The purpose of this experiment was to determine whether image inversion disrupted the processing of face stimuli more than the processing of landscape stimuli. The experimental hypothesis was that stimulus inversion will impair the recognition of face stimuli more than landscape stimuli. 12 males and 12 females were randomly allocated into either a “face” or “landscape” group, with each group containing 12 participants.
All participants were Level 2 psychology students aged 18-40 from the University of Aberdeen, Scotland. During the testing phase of the experiment, participants from the face group were shown 12 upright images of male faces for 6 seconds per image and then shown 24 upright images of male faces containing 12 target faces and 12 distracter faces and were asked to write down whether they had previously seen the face. This procedure was repeated for the second phase of the experiment with inverted images of male faces.
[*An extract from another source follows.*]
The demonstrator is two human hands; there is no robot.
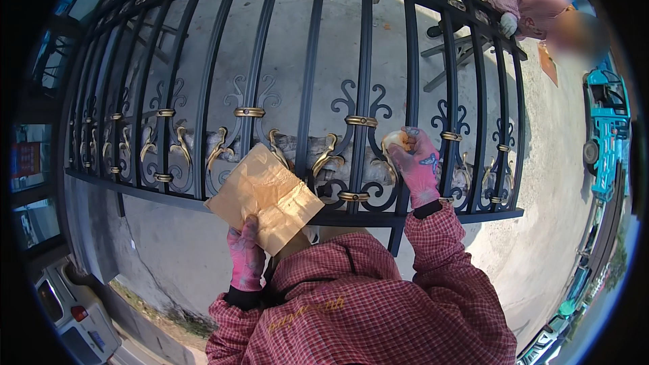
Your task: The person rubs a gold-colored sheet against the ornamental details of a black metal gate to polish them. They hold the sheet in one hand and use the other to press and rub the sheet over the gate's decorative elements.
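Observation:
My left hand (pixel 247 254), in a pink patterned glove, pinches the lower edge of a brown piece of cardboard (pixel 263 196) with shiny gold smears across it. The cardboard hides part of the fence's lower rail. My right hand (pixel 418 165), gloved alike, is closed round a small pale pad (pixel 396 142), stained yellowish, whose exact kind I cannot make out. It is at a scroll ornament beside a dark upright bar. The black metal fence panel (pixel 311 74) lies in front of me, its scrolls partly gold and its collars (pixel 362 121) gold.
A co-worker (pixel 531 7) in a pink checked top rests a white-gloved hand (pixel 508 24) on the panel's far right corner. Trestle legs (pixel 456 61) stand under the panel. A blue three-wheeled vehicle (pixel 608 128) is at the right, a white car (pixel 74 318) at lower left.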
The exact same procedure was also carried out with upright and inverted landscape images with participants in the “land” group. The results from this experiment showed that image inversion disrupted the processing of face stimuli more than the processing of landscape stimuli, and that these results were statistically significant. On the basis of these findings, the experimental hypothesis was accepted.
Introduction
Face perception involves the processing of the characteristics and features of a face, which in turn allows one to distinguish between and recognise different individuals. Facial recognition is therefore an important and integral part of everyday life, as without it, one may lose the ability to identify familiar faces such as those of relatives or friends.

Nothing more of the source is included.